• Berita Terkini

    Selasa, 20 Oktober 2015

    Ketua Fraksi Gerindra DPRD Sleman Jadi Bulan-bulanan Massa


    GUNTUR AGA TIRTANA/RADAR JOGJA
    SLEMAN - Ketua Fraksi Gerindra DPRD Sleman Arif Priyo Susanto menjadi bulan-bulanan massa pengunjuk rasa pendukung pasangan Sri Purnomo-Sri Muslimatun (Santun) dalam aksi protes terhadap pimpinan dewan, kemarin (19/10). Kejadian itu bermula saat Arif keluar dari pintu gerbang halaman kantor DPRD dan mendekati sekelompok orang yang mengenakan aribut Partai Gerindra.

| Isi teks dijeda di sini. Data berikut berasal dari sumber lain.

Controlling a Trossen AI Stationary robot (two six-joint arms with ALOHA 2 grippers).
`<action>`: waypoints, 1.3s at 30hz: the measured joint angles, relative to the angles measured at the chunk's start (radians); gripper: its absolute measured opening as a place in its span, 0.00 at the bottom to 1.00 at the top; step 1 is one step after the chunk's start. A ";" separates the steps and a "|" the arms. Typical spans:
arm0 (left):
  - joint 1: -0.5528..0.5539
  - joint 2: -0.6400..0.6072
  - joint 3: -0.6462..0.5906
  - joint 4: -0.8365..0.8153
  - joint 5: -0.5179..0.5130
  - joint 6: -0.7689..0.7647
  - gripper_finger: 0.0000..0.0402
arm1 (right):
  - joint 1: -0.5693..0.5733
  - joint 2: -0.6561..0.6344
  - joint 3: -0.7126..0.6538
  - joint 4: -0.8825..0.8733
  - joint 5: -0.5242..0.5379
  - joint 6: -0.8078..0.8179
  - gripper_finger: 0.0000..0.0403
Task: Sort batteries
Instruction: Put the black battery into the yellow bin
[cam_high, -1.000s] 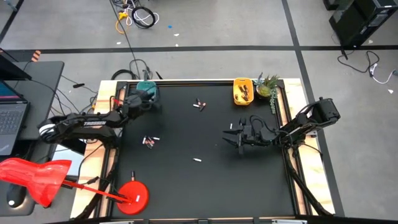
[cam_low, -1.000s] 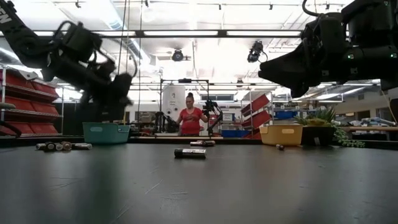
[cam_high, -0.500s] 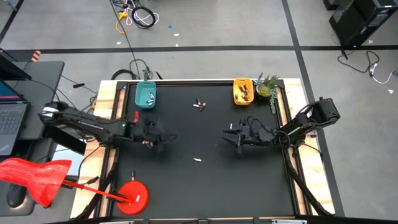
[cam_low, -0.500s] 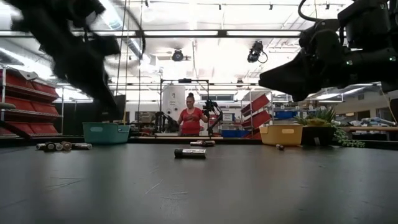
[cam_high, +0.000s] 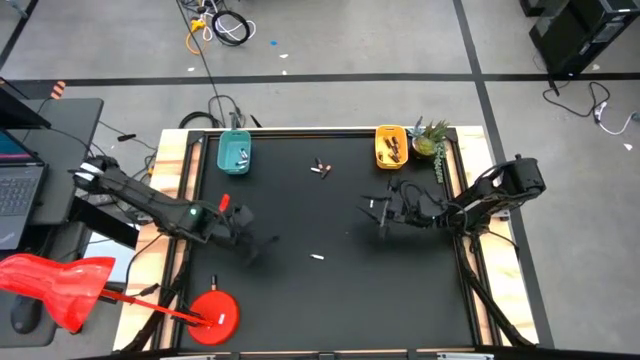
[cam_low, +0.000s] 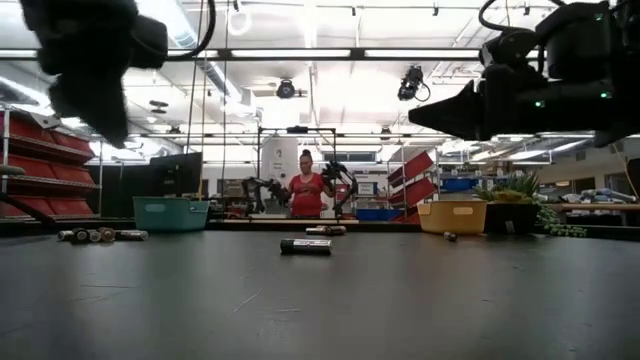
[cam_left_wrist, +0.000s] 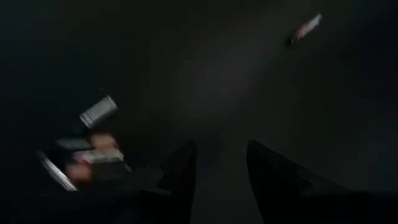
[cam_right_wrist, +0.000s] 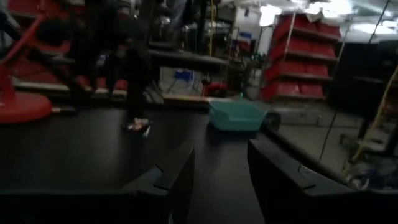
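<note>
Hovering over the left side of the black table, my left gripper has its two fingers parted with nothing between them; a small cluster of batteries lies on the mat just beside it, with one lone battery well apart. My right gripper hangs above the right half of the table, its fingers also spread and empty. Between my two arms a single pale battery lies on the bare mat, and another small group of batteries sits nearer the far edge. At that far edge stand the teal tray on the left and the yellow tray on the right, with a small green plant just beside the yellow one. A red round base sits at the near left corner. Beyond the table, a person in a red top stands among red shelving under bright ceiling lights
</note>
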 joint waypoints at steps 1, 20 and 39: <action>-0.013 0.019 0.000 -0.002 0.034 -0.039 0.37 | -0.022 0.000 0.000 0.013 -0.035 -0.008 0.39; -0.240 0.095 -0.004 -0.067 0.498 -0.923 0.37 | -0.275 -0.002 0.098 0.112 -0.468 0.003 0.39; -0.292 0.095 -0.060 -0.204 0.367 -1.039 0.37 | -0.288 -0.002 0.116 0.112 -0.516 -0.015 0.39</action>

    Saat itu, Arif meminta mereka menurunkan bendera bergambar garuda emas, lambang partai besutan Prabowo Subianto. Sikap Arif sontak membuat suasana memanas. Sekelompok lain berbaju hijau lantas menghujamkan pukulan dan tendangan ke arah tubuh Arif. Beruntung, seorang berseragam satgas bergambar Ka'bah bertindak cepat melindungi Arif dan menggiringnya masuk halaman kantor DPRD. Saat digiring menuju gerbang, massa tetap melancarkan tendangan dan pukulan.

    Melihat situasi itu, Kapolres AKBP Faried Zulkarnain meminta massa beratribut selain partai pendukung Santun melepaskan seragam identitas mereka. Namun, imbauan kapolres seolah tak digubris. Bahkan, seorang di antara massa beratribut Gerindra bernama Gogon turut berorasi di atas mobil terbuka dengan pengeras suara.
    ”Kami di sini mendukung Santun. Saya tanggung jawab dengan apa yang kami lakukan,” ujar Gogon yang disebut sebagai satgas Garuda Kalasan.

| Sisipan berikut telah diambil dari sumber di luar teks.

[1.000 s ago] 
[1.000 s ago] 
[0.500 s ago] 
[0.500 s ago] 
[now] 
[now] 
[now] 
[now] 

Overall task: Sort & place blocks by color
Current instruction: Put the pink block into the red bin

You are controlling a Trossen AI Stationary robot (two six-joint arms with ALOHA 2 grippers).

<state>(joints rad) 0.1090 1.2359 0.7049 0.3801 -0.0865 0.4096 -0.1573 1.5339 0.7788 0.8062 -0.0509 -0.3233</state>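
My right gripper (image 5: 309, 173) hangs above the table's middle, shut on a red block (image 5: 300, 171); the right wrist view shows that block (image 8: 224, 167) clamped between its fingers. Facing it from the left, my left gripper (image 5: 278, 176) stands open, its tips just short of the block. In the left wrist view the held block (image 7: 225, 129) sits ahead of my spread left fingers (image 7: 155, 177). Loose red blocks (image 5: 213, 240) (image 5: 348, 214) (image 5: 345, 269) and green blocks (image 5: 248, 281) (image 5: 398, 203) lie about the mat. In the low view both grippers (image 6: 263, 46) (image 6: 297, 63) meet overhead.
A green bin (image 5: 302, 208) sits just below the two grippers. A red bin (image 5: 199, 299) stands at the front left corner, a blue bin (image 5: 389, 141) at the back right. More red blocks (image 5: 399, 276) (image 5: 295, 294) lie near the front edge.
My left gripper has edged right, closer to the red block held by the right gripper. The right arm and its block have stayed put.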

    Bendera garuda dilepas dan dilipat setelah kapolres turun langsung menghampiri pembawa atribut tersebut. Didit Endrianto, yang mengaku anggota Laskar Prabowo menyatakan, kasus yang menimpa Arif akibat spontanitas yang didasari ketersinggungan karena dipaksa mencopot bendera garuda. ”Kami itu cinta Gerindra. Tapi ada mosi tak percaya kepada DPC di bawah komando Sukaptono,” ujarnya.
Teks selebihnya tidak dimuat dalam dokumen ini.